- _Problem to solve_
How many lines in the records below contain the word "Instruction"? Reply with the number alone.

[Stored dataset items]
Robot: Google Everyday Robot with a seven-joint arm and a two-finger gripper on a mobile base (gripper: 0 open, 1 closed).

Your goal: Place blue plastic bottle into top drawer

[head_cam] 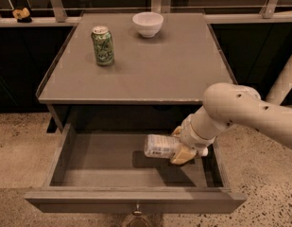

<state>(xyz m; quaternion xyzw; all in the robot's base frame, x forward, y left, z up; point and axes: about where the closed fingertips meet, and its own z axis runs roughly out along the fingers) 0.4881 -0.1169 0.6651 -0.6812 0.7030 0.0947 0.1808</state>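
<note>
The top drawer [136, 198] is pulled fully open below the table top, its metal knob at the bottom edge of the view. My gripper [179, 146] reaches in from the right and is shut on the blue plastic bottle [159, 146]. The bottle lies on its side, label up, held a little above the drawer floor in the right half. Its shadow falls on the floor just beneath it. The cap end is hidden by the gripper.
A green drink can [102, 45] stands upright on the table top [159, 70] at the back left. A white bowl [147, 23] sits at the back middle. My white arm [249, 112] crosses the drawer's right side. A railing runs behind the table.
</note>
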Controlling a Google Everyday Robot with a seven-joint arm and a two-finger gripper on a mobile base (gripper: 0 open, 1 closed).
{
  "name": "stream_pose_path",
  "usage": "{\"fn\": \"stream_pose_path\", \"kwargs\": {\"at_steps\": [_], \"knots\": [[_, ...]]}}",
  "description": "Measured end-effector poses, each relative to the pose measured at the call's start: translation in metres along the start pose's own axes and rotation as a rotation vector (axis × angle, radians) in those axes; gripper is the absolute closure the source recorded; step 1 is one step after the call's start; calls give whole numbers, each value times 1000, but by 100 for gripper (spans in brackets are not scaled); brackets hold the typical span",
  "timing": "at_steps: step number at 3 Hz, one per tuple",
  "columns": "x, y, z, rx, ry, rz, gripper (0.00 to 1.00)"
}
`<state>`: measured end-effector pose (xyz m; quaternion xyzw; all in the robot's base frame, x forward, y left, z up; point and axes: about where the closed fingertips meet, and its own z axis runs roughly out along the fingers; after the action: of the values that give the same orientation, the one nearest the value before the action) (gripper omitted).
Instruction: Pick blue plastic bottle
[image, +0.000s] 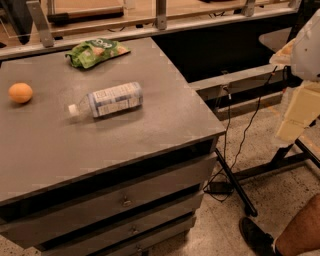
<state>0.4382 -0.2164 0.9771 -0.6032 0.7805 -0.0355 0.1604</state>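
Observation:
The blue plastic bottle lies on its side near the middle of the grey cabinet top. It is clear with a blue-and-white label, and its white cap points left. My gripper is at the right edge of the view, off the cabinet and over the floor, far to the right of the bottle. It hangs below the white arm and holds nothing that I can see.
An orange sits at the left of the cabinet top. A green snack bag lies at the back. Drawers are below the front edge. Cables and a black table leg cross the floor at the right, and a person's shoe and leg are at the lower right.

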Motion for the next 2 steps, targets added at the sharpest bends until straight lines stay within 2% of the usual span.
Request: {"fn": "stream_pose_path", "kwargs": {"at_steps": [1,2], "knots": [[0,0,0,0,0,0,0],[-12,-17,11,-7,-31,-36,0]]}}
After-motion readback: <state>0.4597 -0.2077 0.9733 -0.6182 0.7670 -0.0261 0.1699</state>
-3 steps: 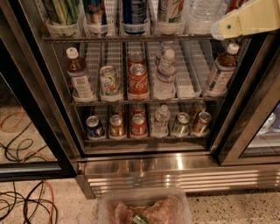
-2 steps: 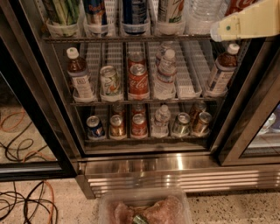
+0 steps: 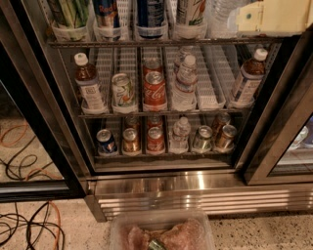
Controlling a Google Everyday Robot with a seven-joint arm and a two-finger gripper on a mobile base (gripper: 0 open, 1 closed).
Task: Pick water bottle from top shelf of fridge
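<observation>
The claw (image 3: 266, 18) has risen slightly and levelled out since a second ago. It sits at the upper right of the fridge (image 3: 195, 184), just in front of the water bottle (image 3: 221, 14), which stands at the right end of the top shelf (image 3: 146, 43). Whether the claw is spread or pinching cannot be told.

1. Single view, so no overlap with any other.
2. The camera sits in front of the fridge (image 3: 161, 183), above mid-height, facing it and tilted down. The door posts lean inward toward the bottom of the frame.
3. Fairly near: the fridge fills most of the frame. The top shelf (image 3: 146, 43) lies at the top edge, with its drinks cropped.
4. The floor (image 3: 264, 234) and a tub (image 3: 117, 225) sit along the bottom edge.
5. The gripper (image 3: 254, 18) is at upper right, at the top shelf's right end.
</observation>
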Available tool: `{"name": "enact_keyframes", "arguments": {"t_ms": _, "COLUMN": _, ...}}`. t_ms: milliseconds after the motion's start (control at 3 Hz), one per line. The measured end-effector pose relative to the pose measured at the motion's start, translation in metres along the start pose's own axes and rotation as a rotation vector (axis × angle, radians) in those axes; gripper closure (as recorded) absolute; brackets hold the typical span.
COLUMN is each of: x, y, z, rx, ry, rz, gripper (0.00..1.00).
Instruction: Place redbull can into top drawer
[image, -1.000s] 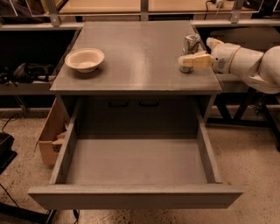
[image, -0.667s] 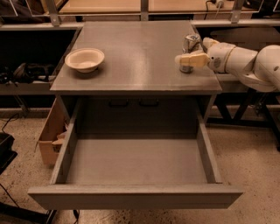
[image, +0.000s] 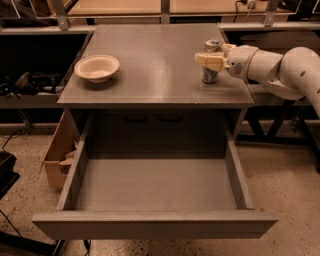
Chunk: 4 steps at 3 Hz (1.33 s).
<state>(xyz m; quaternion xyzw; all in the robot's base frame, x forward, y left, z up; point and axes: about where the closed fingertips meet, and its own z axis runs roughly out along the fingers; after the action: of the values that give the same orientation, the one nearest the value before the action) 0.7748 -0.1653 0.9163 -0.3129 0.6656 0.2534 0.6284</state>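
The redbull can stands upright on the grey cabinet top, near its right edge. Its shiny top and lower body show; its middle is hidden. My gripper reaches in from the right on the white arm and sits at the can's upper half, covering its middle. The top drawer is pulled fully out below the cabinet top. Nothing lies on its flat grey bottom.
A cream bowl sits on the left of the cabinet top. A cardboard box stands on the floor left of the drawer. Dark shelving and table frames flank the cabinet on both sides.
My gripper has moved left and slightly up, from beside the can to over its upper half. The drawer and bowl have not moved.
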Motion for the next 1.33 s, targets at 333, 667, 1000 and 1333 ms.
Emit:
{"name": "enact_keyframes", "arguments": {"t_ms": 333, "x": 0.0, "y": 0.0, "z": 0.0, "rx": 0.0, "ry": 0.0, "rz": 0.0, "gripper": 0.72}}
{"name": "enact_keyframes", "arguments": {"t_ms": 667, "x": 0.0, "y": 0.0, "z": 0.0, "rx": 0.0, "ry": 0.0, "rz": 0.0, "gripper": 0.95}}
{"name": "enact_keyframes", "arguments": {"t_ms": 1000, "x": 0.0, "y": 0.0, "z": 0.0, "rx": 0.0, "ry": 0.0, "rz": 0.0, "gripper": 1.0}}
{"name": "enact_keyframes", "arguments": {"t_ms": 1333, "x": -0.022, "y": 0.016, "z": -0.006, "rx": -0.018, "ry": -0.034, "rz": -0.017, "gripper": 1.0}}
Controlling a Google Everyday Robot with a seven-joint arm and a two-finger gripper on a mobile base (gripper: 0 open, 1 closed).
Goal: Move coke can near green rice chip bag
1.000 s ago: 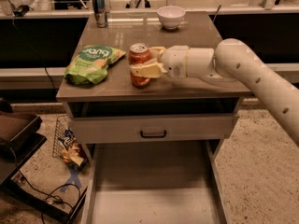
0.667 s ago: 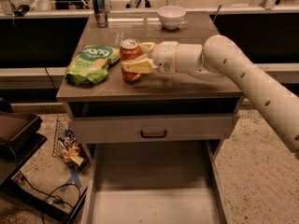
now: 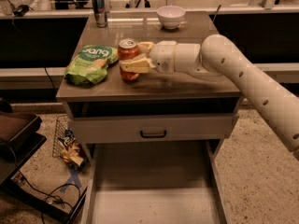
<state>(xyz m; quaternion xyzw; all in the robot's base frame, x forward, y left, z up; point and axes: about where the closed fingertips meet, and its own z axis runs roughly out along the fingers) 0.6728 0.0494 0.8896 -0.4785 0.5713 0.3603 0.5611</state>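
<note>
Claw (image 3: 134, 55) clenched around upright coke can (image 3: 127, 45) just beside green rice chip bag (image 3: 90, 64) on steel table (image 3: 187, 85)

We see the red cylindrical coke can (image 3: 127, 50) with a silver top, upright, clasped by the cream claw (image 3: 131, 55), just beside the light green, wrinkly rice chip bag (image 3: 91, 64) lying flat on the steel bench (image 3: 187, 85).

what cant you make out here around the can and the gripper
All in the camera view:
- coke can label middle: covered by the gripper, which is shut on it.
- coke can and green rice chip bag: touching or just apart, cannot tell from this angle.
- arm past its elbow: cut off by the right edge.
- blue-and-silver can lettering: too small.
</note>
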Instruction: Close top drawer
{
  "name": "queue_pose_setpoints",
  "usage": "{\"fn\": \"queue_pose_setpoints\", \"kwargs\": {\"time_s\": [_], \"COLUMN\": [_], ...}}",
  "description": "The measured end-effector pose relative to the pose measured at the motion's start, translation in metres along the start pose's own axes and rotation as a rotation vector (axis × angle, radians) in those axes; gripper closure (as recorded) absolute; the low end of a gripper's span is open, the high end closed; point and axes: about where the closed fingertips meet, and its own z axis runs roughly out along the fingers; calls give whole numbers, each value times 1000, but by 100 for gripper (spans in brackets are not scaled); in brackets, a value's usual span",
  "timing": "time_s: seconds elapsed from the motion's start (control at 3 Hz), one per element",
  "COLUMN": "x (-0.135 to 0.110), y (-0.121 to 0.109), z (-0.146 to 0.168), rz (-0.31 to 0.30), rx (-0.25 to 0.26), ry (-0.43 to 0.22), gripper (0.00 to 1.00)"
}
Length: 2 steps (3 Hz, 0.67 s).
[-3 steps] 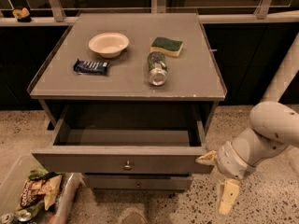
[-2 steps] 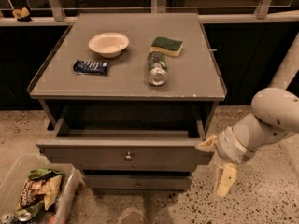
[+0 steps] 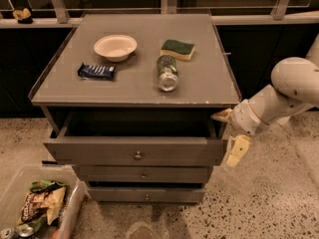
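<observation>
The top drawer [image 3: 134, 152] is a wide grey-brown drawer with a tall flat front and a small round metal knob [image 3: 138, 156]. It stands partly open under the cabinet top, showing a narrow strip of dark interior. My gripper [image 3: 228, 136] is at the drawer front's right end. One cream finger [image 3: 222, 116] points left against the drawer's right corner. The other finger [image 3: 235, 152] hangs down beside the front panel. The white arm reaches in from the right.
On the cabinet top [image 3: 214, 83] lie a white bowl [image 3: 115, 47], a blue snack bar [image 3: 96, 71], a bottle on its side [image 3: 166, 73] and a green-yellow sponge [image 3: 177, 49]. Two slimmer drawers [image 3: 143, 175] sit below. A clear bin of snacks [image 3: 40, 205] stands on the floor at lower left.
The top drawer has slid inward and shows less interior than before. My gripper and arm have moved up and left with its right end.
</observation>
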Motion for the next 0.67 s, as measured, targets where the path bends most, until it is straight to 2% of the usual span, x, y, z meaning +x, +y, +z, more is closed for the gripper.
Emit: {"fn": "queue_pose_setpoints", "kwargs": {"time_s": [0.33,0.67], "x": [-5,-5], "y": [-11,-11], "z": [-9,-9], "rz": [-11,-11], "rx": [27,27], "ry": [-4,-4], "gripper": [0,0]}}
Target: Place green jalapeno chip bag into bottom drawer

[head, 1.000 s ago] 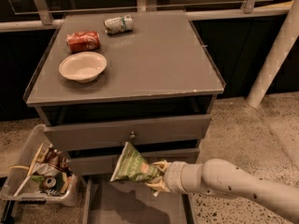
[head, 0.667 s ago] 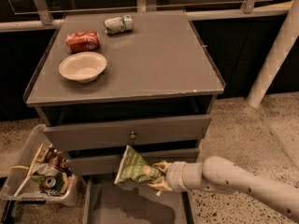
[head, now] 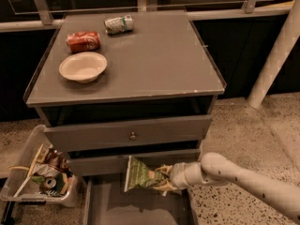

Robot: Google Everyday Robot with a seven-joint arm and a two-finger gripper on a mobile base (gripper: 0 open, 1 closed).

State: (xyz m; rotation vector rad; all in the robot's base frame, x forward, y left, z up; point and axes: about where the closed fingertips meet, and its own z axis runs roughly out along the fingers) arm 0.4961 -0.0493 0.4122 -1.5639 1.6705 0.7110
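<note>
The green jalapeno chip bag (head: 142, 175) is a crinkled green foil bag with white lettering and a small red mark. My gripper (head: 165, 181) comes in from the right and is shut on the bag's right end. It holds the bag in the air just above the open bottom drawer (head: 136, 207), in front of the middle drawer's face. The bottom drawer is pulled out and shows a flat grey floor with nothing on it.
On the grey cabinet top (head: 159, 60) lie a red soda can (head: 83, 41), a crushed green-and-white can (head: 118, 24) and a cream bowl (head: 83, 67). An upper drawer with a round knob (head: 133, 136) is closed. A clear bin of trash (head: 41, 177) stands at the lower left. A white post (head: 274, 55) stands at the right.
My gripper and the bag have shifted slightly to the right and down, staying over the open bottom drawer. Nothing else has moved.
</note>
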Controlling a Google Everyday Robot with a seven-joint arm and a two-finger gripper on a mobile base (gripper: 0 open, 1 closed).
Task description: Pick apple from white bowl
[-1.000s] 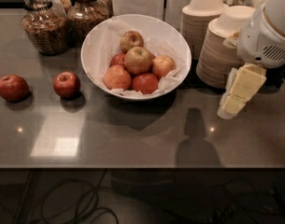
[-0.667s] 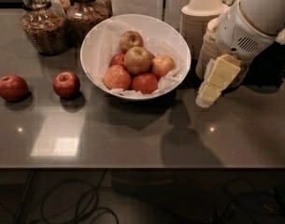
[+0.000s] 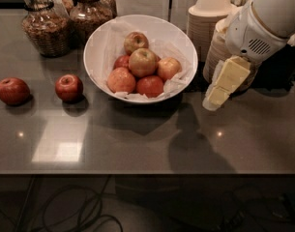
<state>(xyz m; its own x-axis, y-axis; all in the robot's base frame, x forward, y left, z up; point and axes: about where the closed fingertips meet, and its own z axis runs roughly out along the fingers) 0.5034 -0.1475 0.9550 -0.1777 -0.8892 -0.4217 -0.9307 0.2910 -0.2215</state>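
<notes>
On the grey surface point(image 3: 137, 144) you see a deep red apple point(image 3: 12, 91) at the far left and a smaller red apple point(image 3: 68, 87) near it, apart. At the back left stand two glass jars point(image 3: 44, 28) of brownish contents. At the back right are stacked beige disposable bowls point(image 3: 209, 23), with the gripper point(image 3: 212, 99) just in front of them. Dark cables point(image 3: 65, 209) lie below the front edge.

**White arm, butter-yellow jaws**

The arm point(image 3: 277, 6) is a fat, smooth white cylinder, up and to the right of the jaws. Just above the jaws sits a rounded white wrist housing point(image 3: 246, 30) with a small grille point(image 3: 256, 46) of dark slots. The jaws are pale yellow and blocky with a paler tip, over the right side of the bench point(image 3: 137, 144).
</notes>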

- _Answer box_
3